The interplay between lipid metabolism and oncogene pathways that leads to tumorigenesis in the liver. Various lipids influence and are influenced by the recurrently deregulated oncogenic pathways, p53, RAS/MAPK, PI3K/AKT/mTOR signalling axis, Wnt/β-catenin signalling axis, TGF-β signalling axis and myc and TAZ/YAP pathways to cause hepatocarcinogenesis. The inhibited genes are marked with (⊥) and activated with (↓). The recurrent molecular alterations in oncogenes are marked with (∗).
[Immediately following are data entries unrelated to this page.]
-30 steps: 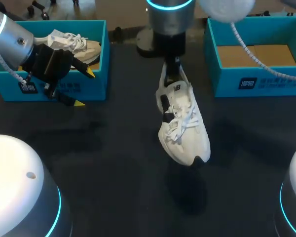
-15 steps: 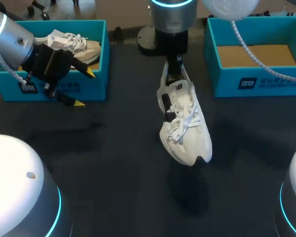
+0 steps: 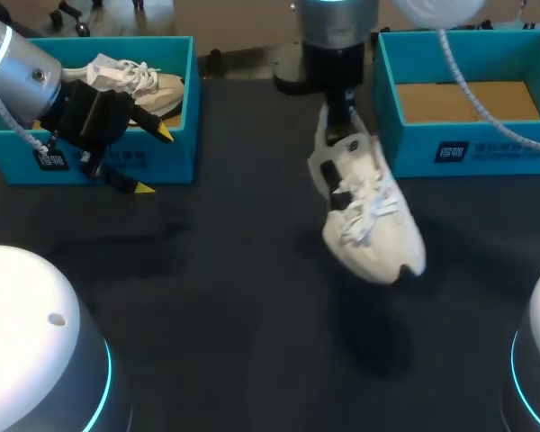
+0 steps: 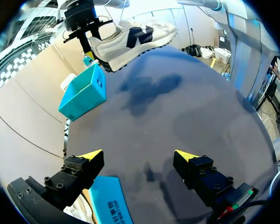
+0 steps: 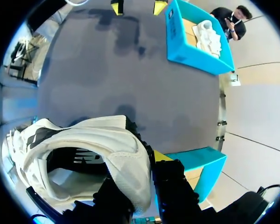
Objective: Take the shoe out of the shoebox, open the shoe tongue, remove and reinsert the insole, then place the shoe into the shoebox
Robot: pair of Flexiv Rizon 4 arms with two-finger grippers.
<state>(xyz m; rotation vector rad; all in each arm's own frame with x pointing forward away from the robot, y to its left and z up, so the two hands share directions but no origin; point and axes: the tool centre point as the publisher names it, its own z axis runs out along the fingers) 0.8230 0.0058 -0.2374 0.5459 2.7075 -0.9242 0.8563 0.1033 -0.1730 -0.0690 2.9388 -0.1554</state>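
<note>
Head view: left shoebox [image 3: 175,151] holds cream shoe [image 3: 151,86] (right tool [image 3: 344,121] grips white shoe [image 3: 375,227]).

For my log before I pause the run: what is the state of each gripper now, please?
Left gripper: open, its fingers hold nothing.
Right gripper: closed on the heel of the white shoe.

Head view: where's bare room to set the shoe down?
Bare table between the left gripper and the held white shoe, toward the near edge. The right shoebox is empty too. Crowded: the left shoebox, with another shoe inside and the left gripper at its front wall.
</note>
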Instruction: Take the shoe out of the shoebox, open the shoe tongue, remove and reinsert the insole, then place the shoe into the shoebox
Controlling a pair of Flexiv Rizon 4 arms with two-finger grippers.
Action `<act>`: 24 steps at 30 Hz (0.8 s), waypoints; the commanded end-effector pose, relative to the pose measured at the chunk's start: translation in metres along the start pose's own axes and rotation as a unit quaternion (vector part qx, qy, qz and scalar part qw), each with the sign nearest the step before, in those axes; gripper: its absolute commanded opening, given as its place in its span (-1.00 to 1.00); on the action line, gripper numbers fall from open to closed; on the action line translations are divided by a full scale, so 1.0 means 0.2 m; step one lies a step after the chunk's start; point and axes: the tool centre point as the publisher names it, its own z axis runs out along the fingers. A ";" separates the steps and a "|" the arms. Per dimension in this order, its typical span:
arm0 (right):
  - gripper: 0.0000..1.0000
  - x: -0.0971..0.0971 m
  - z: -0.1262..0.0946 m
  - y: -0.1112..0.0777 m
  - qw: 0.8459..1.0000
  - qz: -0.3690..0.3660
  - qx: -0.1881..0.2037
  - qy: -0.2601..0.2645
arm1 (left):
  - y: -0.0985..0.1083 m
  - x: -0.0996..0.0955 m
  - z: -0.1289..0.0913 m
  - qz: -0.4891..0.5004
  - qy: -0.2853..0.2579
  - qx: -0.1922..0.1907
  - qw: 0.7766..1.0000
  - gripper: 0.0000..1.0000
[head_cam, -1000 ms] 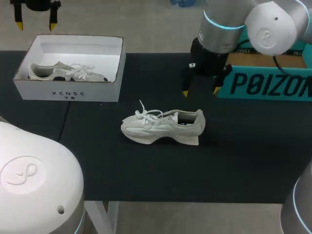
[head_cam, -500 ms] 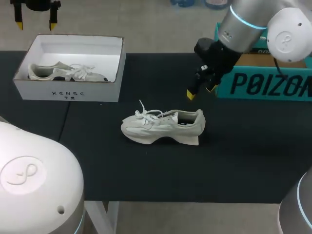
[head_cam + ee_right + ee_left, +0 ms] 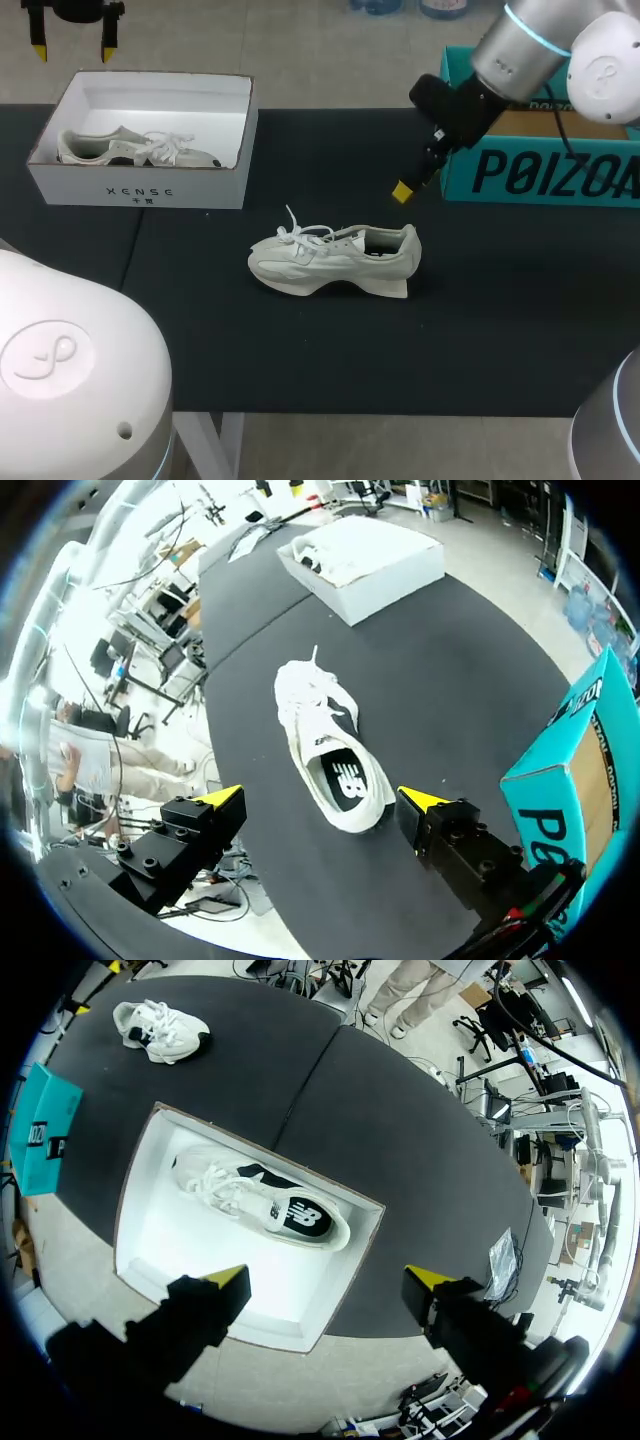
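the shoe (image 3: 335, 262) stands on its sole mid-surface, outside the shoebox (image 3: 140, 185). our right end effector (image 3: 322, 800) hangs wide open and empty near its heel, and our left end effector (image 3: 325, 1278) likewise over the shoebox's far side. the shoe looks light and soft, so we would pinch the firmer heel collar.

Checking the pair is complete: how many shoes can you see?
2. One shoe lies on the table near its middle; the second shoe lies inside the white shoebox. No others show.

White shoe (image 3: 335, 262) upright, apart from open shoebox (image 3: 140, 186)
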 end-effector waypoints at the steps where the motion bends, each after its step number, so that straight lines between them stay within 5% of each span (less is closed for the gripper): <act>1: 1.00 -0.01 0.00 -0.03 0.986 -0.158 -0.061 -0.009 | 0.00 0.00 0.00 0.001 0.001 0.001 1.000 1.00; 4: 1.00 -0.04 -0.02 -0.04 0.970 -0.220 -0.099 0.009 | 0.00 0.00 0.00 0.001 0.001 0.001 1.000 1.00; 19: 1.00 -0.06 -0.03 -0.04 0.971 -0.225 -0.079 0.003 | 0.00 0.00 0.00 0.001 0.001 0.001 1.000 1.00; 21: 1.00 -0.10 -0.01 -0.06 0.965 -0.208 -0.160 -0.020 | 0.00 0.00 0.00 0.001 0.001 0.001 1.000 1.00; 24: 1.00 -0.17 0.03 -0.10 0.946 -0.217 -0.231 -0.069 | 0.00 0.00 0.00 0.001 0.001 0.001 1.000 1.00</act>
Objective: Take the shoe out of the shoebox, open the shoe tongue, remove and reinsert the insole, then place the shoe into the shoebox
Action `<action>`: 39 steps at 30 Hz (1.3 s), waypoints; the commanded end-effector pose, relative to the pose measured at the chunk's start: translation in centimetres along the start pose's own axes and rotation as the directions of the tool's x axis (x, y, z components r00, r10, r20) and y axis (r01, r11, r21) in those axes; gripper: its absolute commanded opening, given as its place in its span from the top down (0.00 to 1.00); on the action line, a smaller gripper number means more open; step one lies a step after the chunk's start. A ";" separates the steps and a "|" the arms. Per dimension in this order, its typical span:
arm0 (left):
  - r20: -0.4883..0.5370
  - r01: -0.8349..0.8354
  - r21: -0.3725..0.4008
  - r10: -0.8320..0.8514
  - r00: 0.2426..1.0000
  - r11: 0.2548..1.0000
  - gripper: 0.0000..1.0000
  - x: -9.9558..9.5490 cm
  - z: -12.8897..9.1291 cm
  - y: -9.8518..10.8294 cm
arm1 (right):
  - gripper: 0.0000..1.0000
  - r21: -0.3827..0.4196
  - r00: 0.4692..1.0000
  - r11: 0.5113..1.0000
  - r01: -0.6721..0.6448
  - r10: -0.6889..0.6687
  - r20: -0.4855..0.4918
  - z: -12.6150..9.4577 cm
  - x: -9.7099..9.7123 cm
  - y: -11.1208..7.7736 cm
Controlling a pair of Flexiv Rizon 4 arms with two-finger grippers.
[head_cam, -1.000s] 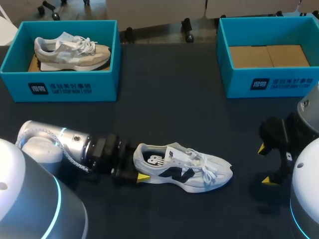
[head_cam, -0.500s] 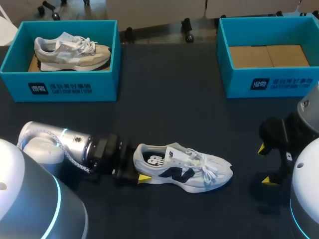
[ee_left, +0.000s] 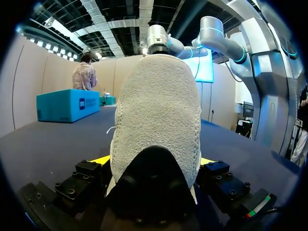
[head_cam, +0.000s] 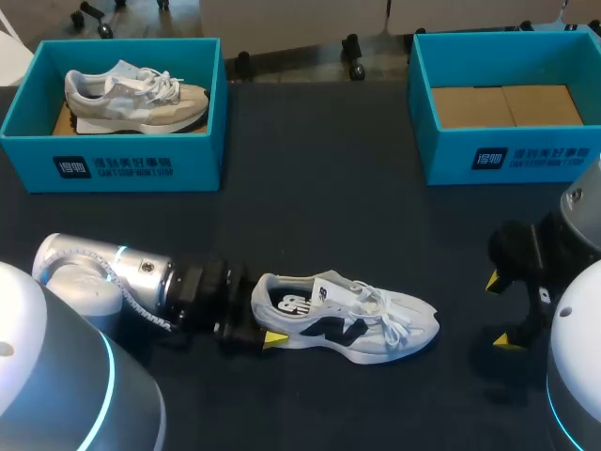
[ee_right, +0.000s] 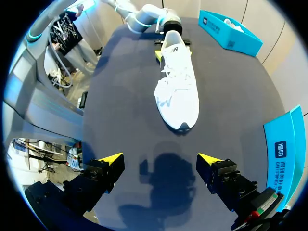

CL, cardiolipin; CTGF, connective tissue growth factor; DNL, de novo lipogenesis; FA, fatty acid; GlcCer, glucosylceramide; mTOR, mammalian target of rapamycin; NPC1, NPC intracellular cholesterol transporter 1; PI3K, phosphoinositide 3-kinase; PDK1, phosphoinositide-dependent protein kinase 1; S1P, sphingosine-1-phosphate; SL, sphingolipid; TG, triglycerides; TGF-β, transforming growth factor-β; YAP, Yes-associated protein.

Fig. 3

Transcriptionally deregulated lipidomic processes are different in HCC compared to CCA. The alteration in gene expression profiles of tumour vs. surrounding tissue in HCC (first arrow) and CCA (second arrow). The upregulated genes are marked with red ↑, and downregulated with ↓. ACLY, acetyl-CoA by ATP citrate lyase; ACC, acetyl-CoA carboxylase; BA, bile acids; CCA, cholangiocarcinoma; Chol, cholesterol; DGAT1/2, diglyceride acyltransferase 1 and 2; DNL, de novo lipogenesis; ELOVLs, elongation of very-long-chain fatty acids; FADS2, fatty acid desaturase 2; FAO, fatty acid oxidation; FASN, fatty acid synthase; FATPs, fatty acid transport proteins; FFA, free fatty acids; HCC, hepatocellular carcinoma; HMGCR, 3-hydroxy-3-methylglutaryl-CoA (HMG-CoA) reductase; LPL, lipoprotein lipase; MUFA, monounsaturated FA; PUFA, polyunsaturated FA; SCD, stearoyl-CoA desaturase; SQLE, squalene epoxidase; TG, triglyceride.

Fig. 4

Outline of the lipidomic alterations in liver cancer progression. Progression from the normal liver through chronic liver disease (hepatic steatosis to NASH) and into primary liver cancers. Oncogenic pathways activated by a change in different metabolic classes (SFA; MUFA; S1P; TG; BA; Chol) during neoplastic onset. Activation of DNL and p53-mediated inactivation of FAO. BA, bile acid; Chol, cholesterol; DNL, de novo lipogenesis; FAO, fatty acid oxidation; MUFA, monounsaturated fatty acid; NASH, non-alcoholic steatohepatitis; S1P, sphingosine-1-phosphate; SFA, saturated fatty acid; TG, triglyceride.